Дебора взглянула на захламленный письменный стол. Зачастую вид его приносил ей облегчение; сейчас перед ней оказалось бесформенное старое пресс-папье, на котором глаза и ум отдыхали после трудного многочасового сеанса. Дебора остановила на нем взгляд: хоть и знакомое, оно не могло ей навредить. Фуриайя проследила за ее взглядом.
— Знаешь, из чего оно сделано?
— Из агата?
— Нет, не из агата. Это редкий вид окаменелого дерева, — объяснила Фуриайя. — Когда я окончила, как у вас говорят, среднюю школу, отец повез меня в Карлсбад. Там изготавливают в высшей степени причудливые изделия из камня и разных горных пород, а эту вещицу я купила в тамошней сувенирной лавке.
Фуриайя впервые обмолвилась о прошлом и о своей личной жизни. В свое время, когда между ними только-только зарождалась доверительность и Дебора начала борьбу за свой рассудок, вынуждая себя оставаться танкуту (открытой) под натиском испытующих вопросов, Фуриайя в конце сеанса поднялась с кресла, отломила прекрасную длинную веточку от распустившегося на подоконнике цикламена и сказала:
— Как правило, я не обламываю цветы, но этот ты заслужила. Кстати, подарков я тоже не дарю, так что пользуйся.
За принятие в дар земных цветов Ир послал ей два жестоких наказания; от второго она оправилась лишь через несколько дней — к тому времени дивный цветок увял и засох. Теперь Фуриайя вручала ей следующий подарок: крошечную частицу себя. По деликатности эта памятка не могла сравниться с краткой передышкой от испытующих вопросов или от невысказанного требования «соберись»; Фуриайя подразумевала: «Доверяю тебе одно из моих воспоминаний, как ты доверяешь мне свои». От этого она, даром что не вышла из детства, вторично почувствовала, что ее признали равной.
— Интересная была поездка? — спросила Дебора.
— Не то чтобы очень интересная, но я «проветрилась», как говорит нынешняя молодежь. Я почувствовала, что выросла, да к тому же мне выпала честь поехать туда с отцом, окунуться вместе с ним во взрослый мир. — Ее лицо озарилось светом того давнего счастья. — Ну что ж! — Финальным жестом она положила руки на колени. — Обратно на каторгу, да?
— Да, — кивнула Дебора и приготовилась закрыться в себе.
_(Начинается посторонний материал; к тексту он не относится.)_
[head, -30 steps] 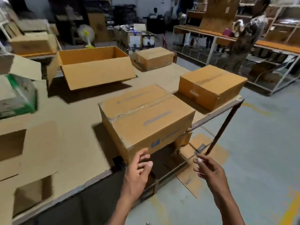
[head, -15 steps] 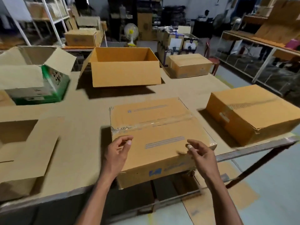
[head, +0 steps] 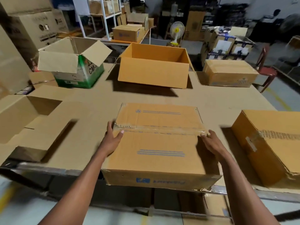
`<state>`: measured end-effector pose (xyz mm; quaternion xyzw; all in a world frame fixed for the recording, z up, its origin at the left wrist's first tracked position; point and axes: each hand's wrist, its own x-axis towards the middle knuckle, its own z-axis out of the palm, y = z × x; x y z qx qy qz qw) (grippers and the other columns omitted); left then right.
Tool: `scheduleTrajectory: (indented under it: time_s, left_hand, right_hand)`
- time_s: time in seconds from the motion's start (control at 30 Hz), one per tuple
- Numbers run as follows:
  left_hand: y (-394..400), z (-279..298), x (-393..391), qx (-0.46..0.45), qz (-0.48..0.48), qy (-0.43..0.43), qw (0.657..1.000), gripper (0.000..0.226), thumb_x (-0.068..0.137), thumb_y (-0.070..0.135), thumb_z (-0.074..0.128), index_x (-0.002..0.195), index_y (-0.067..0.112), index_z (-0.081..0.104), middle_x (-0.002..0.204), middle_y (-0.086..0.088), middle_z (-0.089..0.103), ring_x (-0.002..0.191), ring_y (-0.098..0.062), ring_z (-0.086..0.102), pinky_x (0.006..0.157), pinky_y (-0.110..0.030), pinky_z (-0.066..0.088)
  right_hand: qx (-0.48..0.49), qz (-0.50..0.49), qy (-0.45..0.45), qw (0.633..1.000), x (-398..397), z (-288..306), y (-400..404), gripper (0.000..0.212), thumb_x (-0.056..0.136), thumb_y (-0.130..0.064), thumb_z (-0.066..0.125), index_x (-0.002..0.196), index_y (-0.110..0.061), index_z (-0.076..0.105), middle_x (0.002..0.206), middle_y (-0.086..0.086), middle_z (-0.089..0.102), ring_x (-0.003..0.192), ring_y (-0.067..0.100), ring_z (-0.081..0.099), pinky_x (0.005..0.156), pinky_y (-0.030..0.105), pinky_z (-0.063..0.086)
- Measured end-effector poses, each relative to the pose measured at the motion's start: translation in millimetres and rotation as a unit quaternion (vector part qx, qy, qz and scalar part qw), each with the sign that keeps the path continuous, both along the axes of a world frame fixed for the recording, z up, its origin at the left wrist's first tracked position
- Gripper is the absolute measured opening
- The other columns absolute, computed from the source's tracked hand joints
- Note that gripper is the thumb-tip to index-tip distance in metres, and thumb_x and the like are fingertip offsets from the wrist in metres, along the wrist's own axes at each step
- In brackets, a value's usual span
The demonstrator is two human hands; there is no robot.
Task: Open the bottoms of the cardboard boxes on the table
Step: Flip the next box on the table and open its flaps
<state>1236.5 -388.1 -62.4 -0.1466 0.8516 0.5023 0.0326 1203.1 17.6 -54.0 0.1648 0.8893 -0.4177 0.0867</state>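
Observation:
A closed cardboard box (head: 159, 143) with clear tape across its top lies at the near edge of the table (head: 90, 101), overhanging it a little. My left hand (head: 113, 137) grips the box's left edge, thumb on top by the tape end and fingers down the side. My right hand (head: 211, 142) holds the right edge at the other tape end. Another taped box (head: 272, 143) sits to the right, and a third closed box (head: 230, 73) at the back right.
An open orange box (head: 154, 75) stands behind the taped one. A green and white open box (head: 78, 69) is at the back left, and open flapped boxes (head: 24, 114) lie at the left. A fan (head: 176, 32) and red chair (head: 266, 70) stand beyond the table.
Both hands have risen from below the table's edge and moved apart onto the left and right edges of the taped box. My view has swung to face the box squarely.

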Motion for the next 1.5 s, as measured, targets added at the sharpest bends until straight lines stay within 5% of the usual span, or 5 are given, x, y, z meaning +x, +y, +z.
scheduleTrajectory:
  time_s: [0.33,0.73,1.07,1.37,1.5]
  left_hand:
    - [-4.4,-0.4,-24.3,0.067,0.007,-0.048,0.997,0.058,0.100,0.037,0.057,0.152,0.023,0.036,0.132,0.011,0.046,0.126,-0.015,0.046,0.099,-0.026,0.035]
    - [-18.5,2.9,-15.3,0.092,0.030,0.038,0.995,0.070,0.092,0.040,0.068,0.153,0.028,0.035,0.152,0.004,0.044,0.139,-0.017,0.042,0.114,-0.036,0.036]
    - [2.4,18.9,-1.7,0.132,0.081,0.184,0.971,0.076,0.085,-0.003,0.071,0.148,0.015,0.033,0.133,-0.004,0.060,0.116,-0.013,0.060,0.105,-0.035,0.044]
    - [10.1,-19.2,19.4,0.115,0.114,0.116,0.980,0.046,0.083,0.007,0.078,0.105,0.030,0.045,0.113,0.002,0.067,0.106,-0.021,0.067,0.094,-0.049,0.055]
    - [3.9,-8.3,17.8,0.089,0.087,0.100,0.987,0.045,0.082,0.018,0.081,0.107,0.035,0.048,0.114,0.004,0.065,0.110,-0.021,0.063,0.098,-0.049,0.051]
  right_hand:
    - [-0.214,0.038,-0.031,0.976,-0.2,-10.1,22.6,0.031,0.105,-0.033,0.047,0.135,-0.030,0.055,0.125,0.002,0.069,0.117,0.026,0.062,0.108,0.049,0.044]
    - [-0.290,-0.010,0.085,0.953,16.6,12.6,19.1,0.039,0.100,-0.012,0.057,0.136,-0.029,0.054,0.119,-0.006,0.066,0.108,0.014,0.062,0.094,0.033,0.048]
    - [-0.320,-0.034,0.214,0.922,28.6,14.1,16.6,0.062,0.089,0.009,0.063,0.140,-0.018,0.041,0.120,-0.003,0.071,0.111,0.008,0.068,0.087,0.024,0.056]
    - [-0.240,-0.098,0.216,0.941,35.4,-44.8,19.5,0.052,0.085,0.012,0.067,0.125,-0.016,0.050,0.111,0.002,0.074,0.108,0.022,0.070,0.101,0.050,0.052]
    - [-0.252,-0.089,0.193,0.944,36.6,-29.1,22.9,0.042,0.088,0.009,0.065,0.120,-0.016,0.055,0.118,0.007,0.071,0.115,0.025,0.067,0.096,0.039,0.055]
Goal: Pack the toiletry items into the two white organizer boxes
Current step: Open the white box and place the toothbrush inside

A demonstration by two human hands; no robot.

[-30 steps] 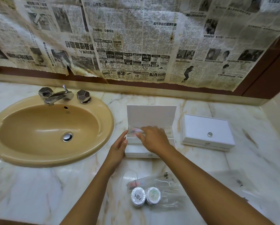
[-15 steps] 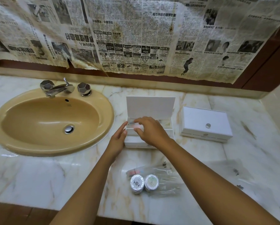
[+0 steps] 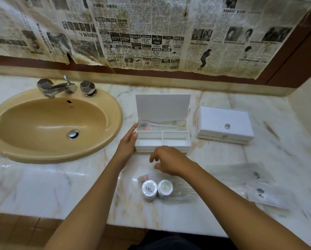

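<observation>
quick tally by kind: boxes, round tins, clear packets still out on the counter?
White organizer boxes: 2 (open box, closed box)
Round foil-wrapped tins: 2 ()
Clear packets on the counter: 3 that I can make out (); edges are faint
Total: 7

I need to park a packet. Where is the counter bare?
Bare marble lies between the sink and the left hand, and between the open box and closed box. Crowded: round tins and clear packets in front.
</observation>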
— Нет, постой. Еще кое-что. Хочу предупредить заранее, чтобы ты свыклась с этой мыслью. В начале лета я приглашена в Цюрих, на конференцию. Затем у меня начнется отпуск, а дальше нужно будет поучаствовать в симпозиуме, чтобы завершить одну научную работу, которую более откладывать невозможно.
— Это надолго?
— Уезжаю двадцать шестого июня, возвращаюсь восемнадцатого сентября. Я договорилась, чтобы на время моего отсутствия для бесед с тобой была организована замена.

 

В ходе следующих сеансов Фуриайя рассказала о профессионализме своего коллеги, о возможных обидах в связи с кажущимся отторжением, о том, что этот новый врач не станет копать слишком глубоко, но, по крайней мере, станет представлять земной мир в борьбе Деборы против ее цензоров, синклитов и прочих сил Ира. Все это прозвучало бойко и уверенно, однако Дебора узрела здесь свершившийся факт, смазку для извечной дыбы, на которой ломаются хребты.
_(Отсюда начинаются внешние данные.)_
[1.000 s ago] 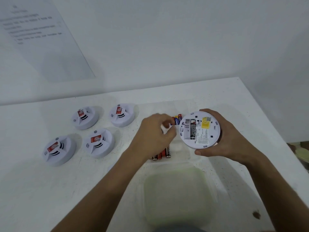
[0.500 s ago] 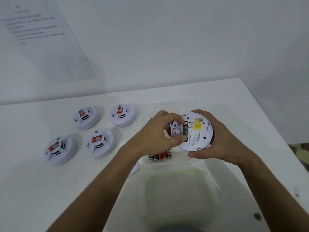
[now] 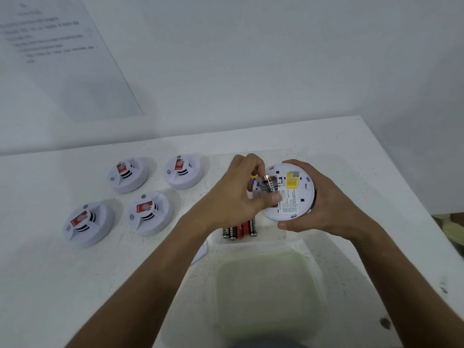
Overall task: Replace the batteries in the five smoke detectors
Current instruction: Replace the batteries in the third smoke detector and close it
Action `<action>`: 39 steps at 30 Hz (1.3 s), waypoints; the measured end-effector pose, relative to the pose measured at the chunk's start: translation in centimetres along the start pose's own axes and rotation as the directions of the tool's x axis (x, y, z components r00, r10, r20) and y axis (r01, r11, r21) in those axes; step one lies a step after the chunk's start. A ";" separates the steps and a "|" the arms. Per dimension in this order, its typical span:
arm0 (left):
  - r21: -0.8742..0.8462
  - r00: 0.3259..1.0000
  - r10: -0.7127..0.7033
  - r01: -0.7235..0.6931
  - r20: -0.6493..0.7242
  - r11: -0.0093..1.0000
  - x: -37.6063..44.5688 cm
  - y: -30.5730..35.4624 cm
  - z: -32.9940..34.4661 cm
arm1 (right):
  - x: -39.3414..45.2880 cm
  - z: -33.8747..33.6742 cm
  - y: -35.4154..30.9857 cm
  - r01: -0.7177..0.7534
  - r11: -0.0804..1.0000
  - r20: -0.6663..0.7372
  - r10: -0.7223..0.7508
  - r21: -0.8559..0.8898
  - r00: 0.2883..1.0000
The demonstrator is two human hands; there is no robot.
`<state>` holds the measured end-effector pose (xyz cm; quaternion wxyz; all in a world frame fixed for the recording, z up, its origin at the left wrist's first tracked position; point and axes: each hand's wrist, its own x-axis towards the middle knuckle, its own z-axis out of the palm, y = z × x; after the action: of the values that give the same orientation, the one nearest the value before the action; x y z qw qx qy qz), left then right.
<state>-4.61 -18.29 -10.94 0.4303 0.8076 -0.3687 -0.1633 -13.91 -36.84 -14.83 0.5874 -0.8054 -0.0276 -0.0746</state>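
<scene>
A person's right hand (image 3: 324,204) cradles a round white plastic smoke detector (image 3: 291,194) turned back side up above a white table (image 3: 351,156), fingers curled around its far rim and thumb hooked under its near edge. The left hand (image 3: 238,197) pinches a black cylindrical battery (image 3: 270,187) between thumb and fingertips at the detector's open battery bay, the battery standing tilted against the housing; whether it is seated in the bay cannot be told. A yellow label (image 3: 292,180) lies on the detector's back, just right of the battery.

Directly below the left hand, a row of black-and-red batteries (image 3: 239,228) lies side by side in a shallow clear plastic tray (image 3: 271,238), partly hidden by the wrist. Nearer the person than both hands sits a translucent plastic container with a pale green tint (image 3: 266,290).

Well to the left of the left hand, four more white round smoke detectors rest face up on the table in two rows, each bearing a red sticker: the far left one (image 3: 128,175), the far right one (image 3: 184,171), the near left one (image 3: 88,224) and the near right one (image 3: 149,213). A printed sheet of paper (image 3: 62,54) hangs on the white wall beyond them, its text blurred.
</scene>
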 end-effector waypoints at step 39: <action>0.445 0.932 -0.230 0.338 -0.278 0.829 4.3 -6.5 -3.6 | -1.8 -1.6 0.9 -0.071 0.994 -0.084 0.064 -0.078 0.994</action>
<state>3.41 -17.06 -13.93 0.2212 0.9481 -0.2247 -0.0406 -15.70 -38.58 -15.47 0.5572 -0.8252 0.0265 -0.0883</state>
— Мне тут многие врачи знакомы, — задумчиво произнесла Дебора. — Крейг, например, затем Адамс — у нее Сильвия лечится. Эту я видела в деле, она мне понравилась. Однажды я разговорилась с Фьорентини, когда его среди ночи вызвали, но самый лучший все-таки Халле. Он рассказывает, что виделся с моими родителями, когда меня сюда оформляли. С ним я тоже поговорила, ему можно доверять…
— Они работают с полной нагрузкой, — перебила Фуриайя. — Тобой займется доктор Ройсон.
Механизм был смазан, дыба стояла наготове. Согласие Деборы было пустой формальностью.
— Мой третий рельс, — сказала она.
— Что это значит?
— Вольный перевод одного ирского слова: «Повинуюсь».